Like all his fiction, they are products of profound relationships with Guyana's Amazonian landscape and with ancient Amerindian and European myths, the classics and Continental philosophy. The trilogy comprises Carnival (1985), The Infinite Rehearsal (1987) and The Four Banks of the River of Space (1990), novels linked by metaphors borrowed from theatre, traditional carnival itself and literary mythology. The characters make Odyssean voyages through time and space, witnessing and re-enacting the calamitous history of mankind, sometimes assuming sacrificial roles in an attempt to save modern civilisation from self-destruction.

Resurrection at Sorrow Hill is a deceptively neat packaging of similar concerns.
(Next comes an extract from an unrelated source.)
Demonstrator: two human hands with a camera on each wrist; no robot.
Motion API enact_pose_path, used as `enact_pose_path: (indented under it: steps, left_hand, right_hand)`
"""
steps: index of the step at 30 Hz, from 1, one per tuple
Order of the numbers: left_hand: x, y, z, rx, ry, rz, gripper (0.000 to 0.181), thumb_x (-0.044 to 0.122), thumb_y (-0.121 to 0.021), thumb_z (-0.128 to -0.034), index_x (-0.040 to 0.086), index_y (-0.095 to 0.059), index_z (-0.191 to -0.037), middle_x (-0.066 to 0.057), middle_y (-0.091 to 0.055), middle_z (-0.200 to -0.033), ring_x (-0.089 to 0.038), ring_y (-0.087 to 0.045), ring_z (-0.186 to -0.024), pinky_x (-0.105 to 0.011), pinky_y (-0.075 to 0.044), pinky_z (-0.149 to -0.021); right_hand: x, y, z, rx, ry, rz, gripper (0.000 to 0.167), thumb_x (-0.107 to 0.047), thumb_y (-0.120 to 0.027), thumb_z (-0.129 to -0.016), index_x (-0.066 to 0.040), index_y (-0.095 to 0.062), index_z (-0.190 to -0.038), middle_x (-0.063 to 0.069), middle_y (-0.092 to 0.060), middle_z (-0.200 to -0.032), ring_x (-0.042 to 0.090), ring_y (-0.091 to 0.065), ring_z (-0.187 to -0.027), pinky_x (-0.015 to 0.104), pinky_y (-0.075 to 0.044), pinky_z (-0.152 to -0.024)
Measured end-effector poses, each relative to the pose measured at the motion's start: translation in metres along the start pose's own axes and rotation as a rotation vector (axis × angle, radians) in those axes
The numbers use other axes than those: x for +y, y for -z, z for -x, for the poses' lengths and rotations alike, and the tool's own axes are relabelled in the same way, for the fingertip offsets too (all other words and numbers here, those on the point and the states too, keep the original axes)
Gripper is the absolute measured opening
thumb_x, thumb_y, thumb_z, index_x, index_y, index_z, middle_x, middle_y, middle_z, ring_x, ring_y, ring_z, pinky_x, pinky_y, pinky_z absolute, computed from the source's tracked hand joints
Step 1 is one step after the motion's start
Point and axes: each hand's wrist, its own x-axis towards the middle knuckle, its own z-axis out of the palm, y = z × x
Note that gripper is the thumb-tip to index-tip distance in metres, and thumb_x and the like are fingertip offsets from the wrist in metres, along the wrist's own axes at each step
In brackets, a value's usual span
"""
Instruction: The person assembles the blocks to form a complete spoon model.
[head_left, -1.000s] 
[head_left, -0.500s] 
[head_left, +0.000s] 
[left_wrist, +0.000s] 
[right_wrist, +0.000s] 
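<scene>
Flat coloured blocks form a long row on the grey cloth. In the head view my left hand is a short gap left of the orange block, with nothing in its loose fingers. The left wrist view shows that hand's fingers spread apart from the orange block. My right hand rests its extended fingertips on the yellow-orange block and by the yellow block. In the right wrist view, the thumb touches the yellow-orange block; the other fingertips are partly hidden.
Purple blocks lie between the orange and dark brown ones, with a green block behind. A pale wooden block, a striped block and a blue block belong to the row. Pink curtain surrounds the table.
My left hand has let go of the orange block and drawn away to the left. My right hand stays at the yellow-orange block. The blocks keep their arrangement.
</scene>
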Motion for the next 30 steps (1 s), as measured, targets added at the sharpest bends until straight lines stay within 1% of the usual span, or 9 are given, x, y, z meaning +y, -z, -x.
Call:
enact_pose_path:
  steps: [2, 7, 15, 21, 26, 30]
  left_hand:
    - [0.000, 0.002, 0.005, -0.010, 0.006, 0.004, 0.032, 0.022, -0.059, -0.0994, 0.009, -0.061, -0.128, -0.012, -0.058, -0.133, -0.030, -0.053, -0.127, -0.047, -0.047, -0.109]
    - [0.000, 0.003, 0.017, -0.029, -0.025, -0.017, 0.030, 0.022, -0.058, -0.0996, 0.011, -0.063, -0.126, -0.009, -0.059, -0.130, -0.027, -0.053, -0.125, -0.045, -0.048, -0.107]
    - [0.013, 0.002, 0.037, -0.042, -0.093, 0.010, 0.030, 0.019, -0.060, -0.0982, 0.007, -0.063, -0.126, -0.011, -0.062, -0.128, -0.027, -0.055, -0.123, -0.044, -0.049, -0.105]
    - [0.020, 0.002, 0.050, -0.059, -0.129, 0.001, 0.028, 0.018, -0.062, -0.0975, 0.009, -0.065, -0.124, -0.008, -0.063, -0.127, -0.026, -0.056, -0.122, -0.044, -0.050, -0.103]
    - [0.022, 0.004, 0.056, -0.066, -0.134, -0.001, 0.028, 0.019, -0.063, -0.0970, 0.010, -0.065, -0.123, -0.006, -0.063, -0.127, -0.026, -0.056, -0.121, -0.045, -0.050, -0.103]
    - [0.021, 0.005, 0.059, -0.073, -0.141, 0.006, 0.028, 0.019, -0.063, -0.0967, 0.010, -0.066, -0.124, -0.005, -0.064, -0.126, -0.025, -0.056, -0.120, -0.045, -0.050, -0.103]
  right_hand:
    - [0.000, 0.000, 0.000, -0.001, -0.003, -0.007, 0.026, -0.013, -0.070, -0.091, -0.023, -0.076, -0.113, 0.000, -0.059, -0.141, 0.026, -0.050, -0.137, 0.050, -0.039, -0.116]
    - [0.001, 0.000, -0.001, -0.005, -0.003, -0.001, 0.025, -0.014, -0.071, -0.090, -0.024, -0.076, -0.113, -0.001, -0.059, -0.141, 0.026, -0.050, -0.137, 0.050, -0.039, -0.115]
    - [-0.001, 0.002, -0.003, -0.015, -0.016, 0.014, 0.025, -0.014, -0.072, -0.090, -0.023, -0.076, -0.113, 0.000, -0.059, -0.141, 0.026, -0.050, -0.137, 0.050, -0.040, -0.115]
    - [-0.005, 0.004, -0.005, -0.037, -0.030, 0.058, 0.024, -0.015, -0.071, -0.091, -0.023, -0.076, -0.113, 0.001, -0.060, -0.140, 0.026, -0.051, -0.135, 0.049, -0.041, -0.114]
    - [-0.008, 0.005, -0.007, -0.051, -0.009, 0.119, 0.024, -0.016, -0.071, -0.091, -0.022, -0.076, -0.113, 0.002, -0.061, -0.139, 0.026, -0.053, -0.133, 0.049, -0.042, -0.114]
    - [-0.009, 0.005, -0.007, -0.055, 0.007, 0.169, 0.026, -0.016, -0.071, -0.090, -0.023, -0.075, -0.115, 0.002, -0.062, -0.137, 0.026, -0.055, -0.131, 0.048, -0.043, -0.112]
Sorrow Hill, mankind's own Calvary, is located at the dangerous confluence of three mighty Guyanan rivers, where the pregnant wife of Dr Daemon, one of the main characters, tragically drowns. But there is resurrection too. The main character, Hope, comes to life after being shot by D'eath, the jealous husband of his lover, Butterfly. And even D'eath (a name which, apart from the obvious significance, also echoes such common Guyanese surnames as D'Aguiar and D'Andrade) has a redeeming alter ego: his given name is Christopher.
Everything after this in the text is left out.